The unnamed characters, especially the main character and through her, her sister, are richly drawn, passionate women who understand their world and draw from it; the detail of their love for one another, the way it informs and shapes them constantly is a love story, like Code Name Verity, about friendship rather than romantic love. Juxtaposed against the power play of Lo-Melkhiin, against the loneliness of his mother, this becomes a treatise on the power of love. It supports and nourishes, and literally empowers those who share it.
Lo-Melkhiin, with his vampiric creativity-enhancing and devouring ways, is genuinely menacing.
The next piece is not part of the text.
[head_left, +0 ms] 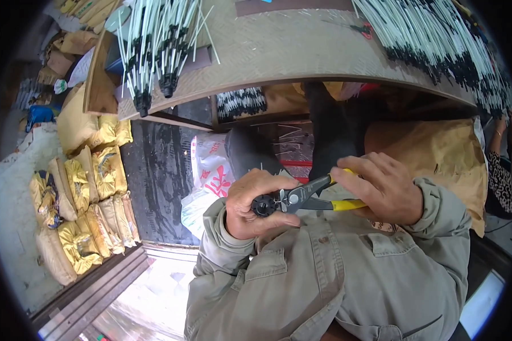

That he is the only named character heightens the sense of importance and therefore the degree of threat he offers. His power builds and destroys in equal measure; what he is may not be clear, but why he is tolerated makes perfect sense, and the pall he casts over everything feels palpable through the narrative. The entire qasr is bound by him and to him, until the narrator intervenes.
(As a side note, it’s very difficult writing about an unnamed character.)
The world building is exemplary; Middle Bronze Age Middle East may not be a popular fantasy or historical fiction destination, but it turns out to be a rich setting, and Johnston adds magic, which takes form slowly and steadily for the reader, who learns about it alongside the narrator. This is magic based in notions of creativity and imagination, fueled by storytelling and prayer (which is another kind of story, really). The physical places feel real, from the spinning and the heat to the complex family dynamics and the divisions between men and women, between village and qasr.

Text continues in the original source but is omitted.